Maya Fiennes in the Evening Standard
Maya Fiennes is one of the most in-demand relaxation teachers around. Elle Macpherson describes a session with her as "inspirational, energising, sexy", which makes her yoga's equivalent of Nigella Lawson.
Just as Nigella gave cooking mass appeal, Fiennes, 46, has a vision to transform the image of yoga.
The former concert pianist, sister-in-law of actors Ralph and Joseph, says: "There is still this perception that it's a bit alien, that you have to be some sort of groupie. But it's not like that. Anyone can practise, from kids to 90-year-olds."
Her own style of yoga is called Kundalini, which is explained in Fiennes's new book called Yoga for Real Life. Increasingly popular in the UK, this technique is aimed at giving a full mind-body workout. It's particularly beneficial, says Fiennes, for Londoners suffering from technology burnout. "Our minds get cluttered with constant demands from emails and mobile phones. It's vital to offload," she says.
Macedonia-born Maya discovered Kundalini yoga while training at London's Royal College of Music. It greatly helped her pre-performance nerves and she says yoga and meditation are now "essential" to her life. They have helped with post-natal depression and even stopped her from drowning.
Yoga for Real Life is a self-help guide full of personal anecdotes about coping with marriage (to composer Magnus), work and being a mother-of-two. Maya recently moved from Fulham to Santa Monica in California and teaches classes around the world. But this month, she is hosting a special Kundalini session at Alchemy in Chalk Farm.
THE ESSENTIAL KUNDALINI WARM-UP
Easy Pose: Maya showed me how to sit on the floor with my legs crossed, back straight and shoulders relaxed. This helps release energy by aligning your body, mind and spirit.
Gyan Mudra: a simple hand position, where you touch your index finger with your thumbs.
Root Lock: suck in your navel, squeezing and pulling up the muscles around your stomach, anus and sex organs. The aim, says Maya, is to "uncoil the Kundalini energy at the base of the spine".
Corpse Pose: a relaxation pose where you focus on your breathing and empty your mind. Lie on your back with hands out to the side and palms upwards. Tilt your chin forwards, breathe deeply and relax every part of your body from your feet to your tongue, eyes and forehead.
MAYA'S GUIDE TO LOVING AND LIVING, TAKEN FROM HER BOOK
Make eye contact: There are always things you'd like to change in your partner. A challenge is maintaining the sense of joy in your sex life. When I work with couples, sometimes I ask them to look into each other's eyes or touch each other's heart. It's incredible how many have never done this.

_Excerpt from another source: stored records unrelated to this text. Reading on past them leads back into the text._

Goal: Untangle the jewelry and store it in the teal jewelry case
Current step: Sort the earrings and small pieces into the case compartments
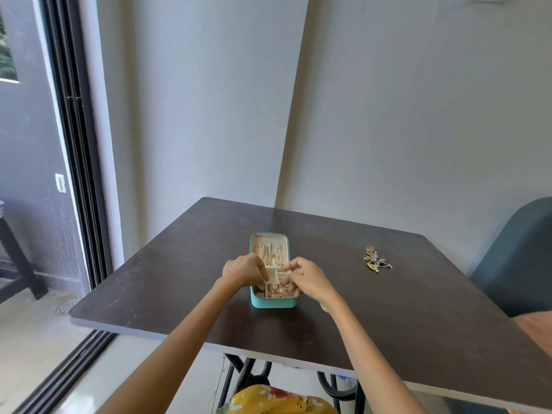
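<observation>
Head view, looking forward and down at a dark brown surface (328, 309) set against pale walls. Near the middle of the surface sits the teal jewelry case (273, 303), open, its long axis running from 6 to 12 o'clock. The cream lining is split into compartments. The far section, toward 12 o'clock, holds several gold chains and earrings (270, 253) lying side by side. The near section, toward 6 o'clock, holds round gold filigree pieces (276, 290).

Both hands reach in from 6 o'clock and meet over the middle of the case. The left hand (243, 271) comes in over the case's 9 o'clock edge, its fingers curled downward and bunched at the tips; the right hand (304, 279) comes in over the 3 o'clock edge, fingers also curled, thumb and forefinger drawn together. The fingertips of the two hands are close to each other, just above the middle compartments. They look pinched on something small, but the item is too tiny to make out, so I cannot tell what either hand grips.

Well apart from the case, toward 3 o'clock, a tangled pile of jewelry (375, 259) lies on the surface: gold leaf shapes mixed with silver and dark bits.

At 3 o'clock beyond the edge stands a dark green chair (516, 264). At 9 o'clock is a black-framed sliding door (74, 144). Yellow floral fabric (277, 401) shows at 6 o'clock.
</observation>
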`<act>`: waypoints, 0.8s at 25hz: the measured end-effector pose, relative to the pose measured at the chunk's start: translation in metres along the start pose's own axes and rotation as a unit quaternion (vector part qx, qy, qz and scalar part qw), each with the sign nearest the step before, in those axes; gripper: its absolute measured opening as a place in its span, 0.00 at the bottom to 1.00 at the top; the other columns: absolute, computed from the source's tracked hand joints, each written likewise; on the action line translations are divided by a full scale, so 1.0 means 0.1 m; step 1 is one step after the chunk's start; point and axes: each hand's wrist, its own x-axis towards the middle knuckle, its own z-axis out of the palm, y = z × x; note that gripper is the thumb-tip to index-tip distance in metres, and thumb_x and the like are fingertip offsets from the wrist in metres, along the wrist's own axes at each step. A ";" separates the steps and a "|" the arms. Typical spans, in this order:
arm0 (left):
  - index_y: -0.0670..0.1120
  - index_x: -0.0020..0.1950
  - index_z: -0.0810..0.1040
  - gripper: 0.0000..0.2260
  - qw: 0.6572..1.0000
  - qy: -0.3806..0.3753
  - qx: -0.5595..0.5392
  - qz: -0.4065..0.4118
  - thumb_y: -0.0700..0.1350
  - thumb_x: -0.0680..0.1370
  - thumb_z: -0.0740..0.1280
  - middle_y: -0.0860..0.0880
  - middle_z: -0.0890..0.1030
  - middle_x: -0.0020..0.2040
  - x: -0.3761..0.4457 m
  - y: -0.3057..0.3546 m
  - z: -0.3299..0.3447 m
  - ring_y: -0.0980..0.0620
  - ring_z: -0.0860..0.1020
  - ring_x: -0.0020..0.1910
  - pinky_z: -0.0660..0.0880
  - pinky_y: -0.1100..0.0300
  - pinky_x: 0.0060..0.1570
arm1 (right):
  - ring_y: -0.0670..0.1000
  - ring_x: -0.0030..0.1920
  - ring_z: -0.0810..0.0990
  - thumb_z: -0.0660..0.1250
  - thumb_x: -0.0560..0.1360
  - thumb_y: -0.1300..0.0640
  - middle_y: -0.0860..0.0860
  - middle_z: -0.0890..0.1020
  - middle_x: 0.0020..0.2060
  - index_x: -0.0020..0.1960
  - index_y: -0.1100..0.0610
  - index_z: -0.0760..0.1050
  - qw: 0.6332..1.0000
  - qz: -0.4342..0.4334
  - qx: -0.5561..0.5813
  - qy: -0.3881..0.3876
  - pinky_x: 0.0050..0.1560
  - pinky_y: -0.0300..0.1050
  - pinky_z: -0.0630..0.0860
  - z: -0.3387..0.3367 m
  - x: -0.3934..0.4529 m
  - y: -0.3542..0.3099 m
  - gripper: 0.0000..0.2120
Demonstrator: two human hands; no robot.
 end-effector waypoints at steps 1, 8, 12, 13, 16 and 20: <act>0.50 0.49 0.82 0.07 1.000 0.001 0.001 0.001 0.44 0.72 0.72 0.51 0.80 0.56 0.00 0.00 0.00 0.53 0.77 0.51 0.68 0.60 0.46 | 0.47 0.35 0.80 0.60 0.73 0.66 0.54 0.84 0.41 0.51 0.57 0.74 1.000 0.000 0.000 0.006 0.33 0.39 0.78 0.00 0.00 0.00 0.10; 0.54 0.53 0.80 0.10 0.999 -0.005 0.036 0.018 0.50 0.72 0.72 0.52 0.79 0.57 -0.03 0.03 0.02 0.53 0.77 0.53 0.68 0.58 0.50 | 0.45 0.27 0.74 0.66 0.72 0.59 0.50 0.83 0.38 0.49 0.52 0.74 0.994 -0.010 -0.112 -0.005 0.31 0.36 0.70 -0.04 0.02 0.07 0.06; 0.55 0.56 0.79 0.11 0.996 -0.023 0.056 0.071 0.48 0.74 0.69 0.51 0.80 0.54 -0.05 0.06 0.04 0.54 0.75 0.47 0.65 0.59 0.49 | 0.43 0.37 0.79 0.70 0.71 0.58 0.51 0.85 0.40 0.50 0.53 0.76 0.997 -0.047 -0.057 -0.006 0.38 0.37 0.73 0.04 0.00 0.07 0.08; 0.54 0.55 0.80 0.09 0.995 -0.025 0.053 0.076 0.48 0.74 0.69 0.51 0.81 0.52 -0.06 0.06 0.04 0.55 0.74 0.45 0.64 0.60 0.48 | 0.44 0.41 0.81 0.71 0.71 0.58 0.51 0.85 0.41 0.50 0.53 0.76 0.998 -0.048 -0.047 -0.004 0.40 0.36 0.74 0.06 0.01 0.08 0.09; 0.52 0.49 0.82 0.06 0.996 -0.028 0.046 0.072 0.46 0.73 0.70 0.51 0.83 0.49 -0.04 0.03 0.02 0.56 0.74 0.43 0.65 0.60 0.48 | 0.46 0.45 0.81 0.71 0.71 0.59 0.50 0.84 0.43 0.49 0.53 0.74 0.997 -0.041 -0.058 -0.002 0.39 0.35 0.74 0.12 0.04 0.11 0.09; 0.48 0.47 0.82 0.05 0.997 -0.042 0.021 0.064 0.45 0.72 0.71 0.49 0.84 0.49 -0.03 0.00 0.02 0.55 0.76 0.43 0.70 0.61 0.46 | 0.45 0.43 0.79 0.72 0.71 0.60 0.48 0.82 0.42 0.48 0.53 0.73 0.998 -0.038 -0.055 0.000 0.39 0.34 0.73 0.15 0.06 0.13 0.09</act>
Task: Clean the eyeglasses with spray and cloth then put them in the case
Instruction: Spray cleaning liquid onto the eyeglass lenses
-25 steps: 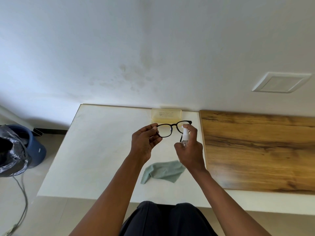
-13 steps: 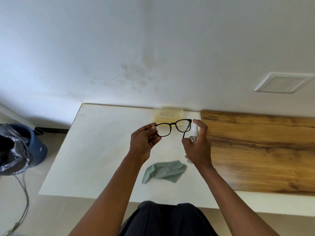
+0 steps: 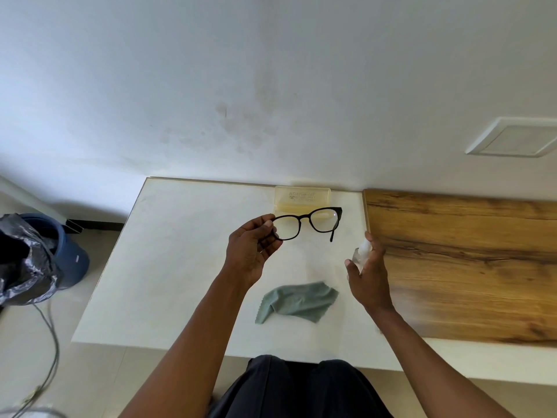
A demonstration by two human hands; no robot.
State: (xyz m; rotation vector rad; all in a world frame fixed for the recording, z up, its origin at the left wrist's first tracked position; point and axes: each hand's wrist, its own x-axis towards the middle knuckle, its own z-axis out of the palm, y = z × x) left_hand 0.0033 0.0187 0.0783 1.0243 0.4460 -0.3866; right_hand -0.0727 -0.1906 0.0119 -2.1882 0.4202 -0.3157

Write your own mantra: We're rarely in real physical danger but anything from a work deadline to rush-hour traffic will get our adrenaline pumping. But like most fuel, it eventually runs out. The key is to develop a "slow down" mantra to clear mental clutter and stimulate the immune system.
Loosen your spine: Ageing is something many of us fear but none of us can avoid. As you get older, you get rigid in the spine: yoga can strengthen it. Even if you're young and doing lots of aerobic exercise, you need to stretch your body and give the joints space to relax after a workout.
Eat mindfully': Some yogis say you should be a teetotal vegetarian. I'm not one of them. I enjoy a glass of wine, a cup of good coffee, and red meat when I feel my body needs it. Calorie-counting will make you miserable and probably also fat. But it's important to chew food properly, and eat five light meals a day. Eat "mindfully" by focusing on your food. Look at what is on your plate and think about where it's from.
Be a yoga mummy: Yoga can be a great way to prepare for birth. I got post-natal depression and had not practised yoga for weeks before the birth of my first daughter. Then I put some simple yoga sets together. After a few days the clouds had lifted.